Day seven was full of interesting revelations.
Firstly, Mr. X's little sister is like 16 (we will call her Miss). Miss and I have been talking on fb im since I met her a few months into the relationship and through that we have become really good friends. It made the breakup so much harder that I might not be able to be friends with her anymore. Miss fb imed me "hey so um like can we still be friends?". Broke my heart. I told her that I would love to, but that she would have to ask Mr. X. I think that's fair. Luckily he told her it was okay so I am happy about that.

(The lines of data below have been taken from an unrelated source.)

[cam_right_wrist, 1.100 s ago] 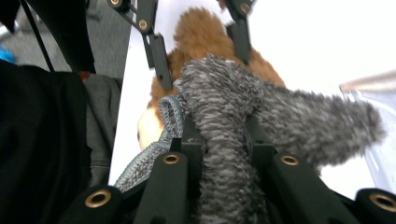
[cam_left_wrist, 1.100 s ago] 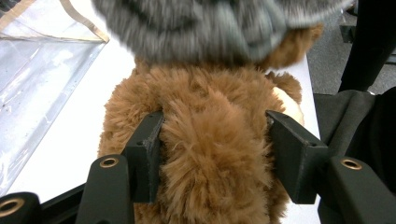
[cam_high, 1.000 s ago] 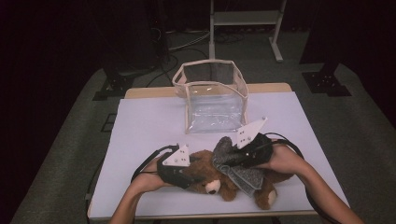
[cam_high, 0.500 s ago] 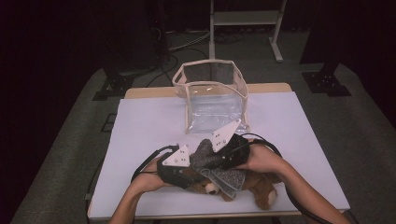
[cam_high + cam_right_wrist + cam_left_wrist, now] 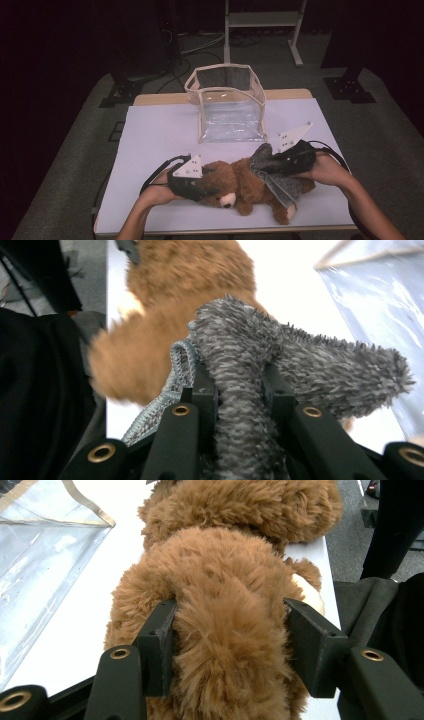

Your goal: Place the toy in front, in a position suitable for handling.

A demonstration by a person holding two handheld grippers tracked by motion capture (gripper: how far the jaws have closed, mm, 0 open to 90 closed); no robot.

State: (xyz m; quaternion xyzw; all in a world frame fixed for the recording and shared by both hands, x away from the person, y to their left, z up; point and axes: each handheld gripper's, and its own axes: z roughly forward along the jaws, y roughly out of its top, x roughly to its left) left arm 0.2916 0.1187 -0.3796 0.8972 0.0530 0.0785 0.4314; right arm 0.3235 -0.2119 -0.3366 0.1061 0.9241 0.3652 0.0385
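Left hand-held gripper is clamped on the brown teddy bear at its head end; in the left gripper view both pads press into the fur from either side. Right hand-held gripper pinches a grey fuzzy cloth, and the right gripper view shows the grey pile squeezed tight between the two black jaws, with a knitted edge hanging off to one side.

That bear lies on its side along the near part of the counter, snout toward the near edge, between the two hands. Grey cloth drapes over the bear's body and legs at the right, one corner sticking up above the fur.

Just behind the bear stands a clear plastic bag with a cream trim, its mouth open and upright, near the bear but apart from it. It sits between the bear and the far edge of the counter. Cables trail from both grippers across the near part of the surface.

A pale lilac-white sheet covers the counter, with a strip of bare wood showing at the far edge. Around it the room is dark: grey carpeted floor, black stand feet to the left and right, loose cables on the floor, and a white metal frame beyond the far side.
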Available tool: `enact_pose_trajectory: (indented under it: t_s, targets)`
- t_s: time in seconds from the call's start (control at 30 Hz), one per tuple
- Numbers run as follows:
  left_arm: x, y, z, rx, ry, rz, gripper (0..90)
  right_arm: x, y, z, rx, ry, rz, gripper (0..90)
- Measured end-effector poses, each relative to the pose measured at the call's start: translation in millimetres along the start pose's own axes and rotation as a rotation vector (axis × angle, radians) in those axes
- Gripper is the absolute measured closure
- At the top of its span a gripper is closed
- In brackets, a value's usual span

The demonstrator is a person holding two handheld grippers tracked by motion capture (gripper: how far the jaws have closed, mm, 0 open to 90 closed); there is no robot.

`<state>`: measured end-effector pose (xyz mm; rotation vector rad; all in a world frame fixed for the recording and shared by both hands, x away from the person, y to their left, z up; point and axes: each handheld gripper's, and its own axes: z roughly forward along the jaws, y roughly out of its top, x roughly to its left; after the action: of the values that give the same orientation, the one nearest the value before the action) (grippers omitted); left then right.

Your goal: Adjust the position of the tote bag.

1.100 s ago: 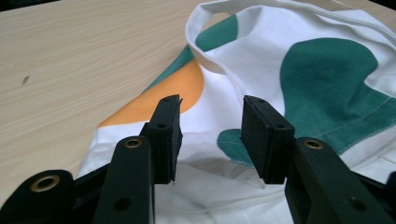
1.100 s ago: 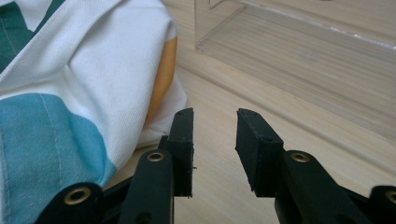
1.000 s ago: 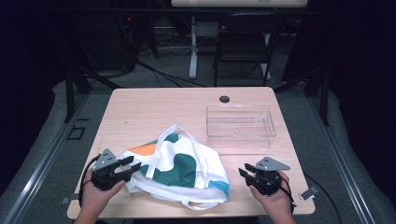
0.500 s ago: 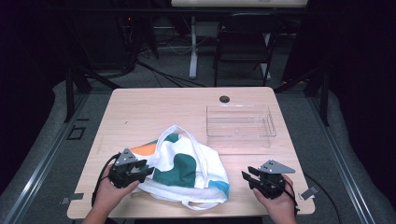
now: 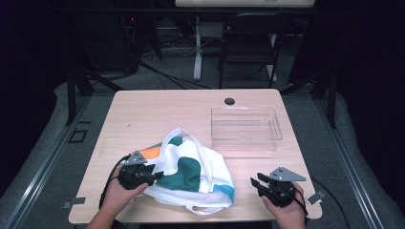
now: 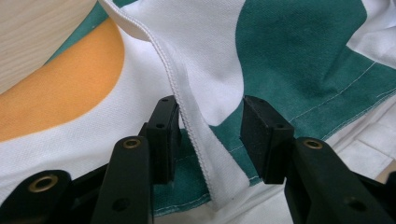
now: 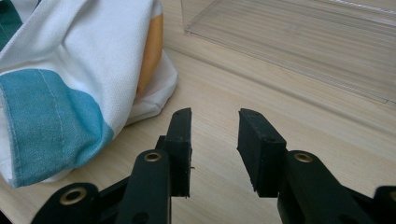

Secondly, I know this is so lame but I was looking at old notes Mr. Y had written me. I realized that I date the same type of people. On the surface Mr. X and Mr. Y are completely different people, but deep down after months of dating THEY ARE THE SAME PERSON. They both fell completely in love with me, acted like douchebags, appologized by saying that they love me more than anything, held on as hard as they could when I was ready to leave, and then when I was really invested left me for another step in their life. Great. I am glad that I have made so much progress over three years.
Thirdly, I went to this bar that is popular with my college and got totally hammered. Texted Mr. Y saying that "This place is the place to be on thursdays". UGH. I then shamelessly flirted with one of my guy friend's older brothers. In the middle of the flirting I was even thinking "O this is shameless". Sad, I know. Then this girl came up to talk to him and so I just walked outside. I didn't want to be the annoying girl standing alone at the bar. Just as I am standing there ashamed of myself, he walks outside and turns to me and says "Where did you go?!". Hook line and sinker. :) . We then talked some more and then shamelessly made out the rest of the night. He got my number and texted me a bit the rest of the night. It is just weird that his little brother's house is like my second home. Hmmmm.
Fourthly, I know that this is stupid to complain about, but recently I have had no appetite. Eating a bite of food makes me want to puke. I have lost about 8 lbs in two weeks, which is not healthy. Emotionally, I am pretty fine with being single, happy even, but physically my body is screaming "WHAT THE FUCK IS GOING ON?!". Yesterday all I had were three mini Ralphs cupcakes and a handful of pasta. I wasn't lying, emotionally I am really happy. Yes, the mornings still stink, but I have never really been just single. I have always been in a relationship or looking for another one since I was 11. It is kind of sad. I am happy to just be alone and not looking for anything. Ideally, Mr. X wouldn't hook up with anyone else and in two years we could just step back into our relationship, but I realize that it isn't realistic. I am just going to enjoy my early 20s and get to know myself.
Fifthly?... I have a pending date. Assuming that bar boy doesn't call me for a date, my first date will be with this guy from home. I am going home in two weeks and it is all very complicated how I got this date, but he was a senior at my high school when I was a freshman. Very scandalous. I always thought that he was so hott in high school so it is perfect. He is tall and muscular and we have only had one date 2 years ago and we did not even kiss so we will see what happens. It is perfect though cause he lives at home, not here so it can't go anywhere and on top of that, I will be staying at home so there is no pressure to go really far sexually. I am pretty excited.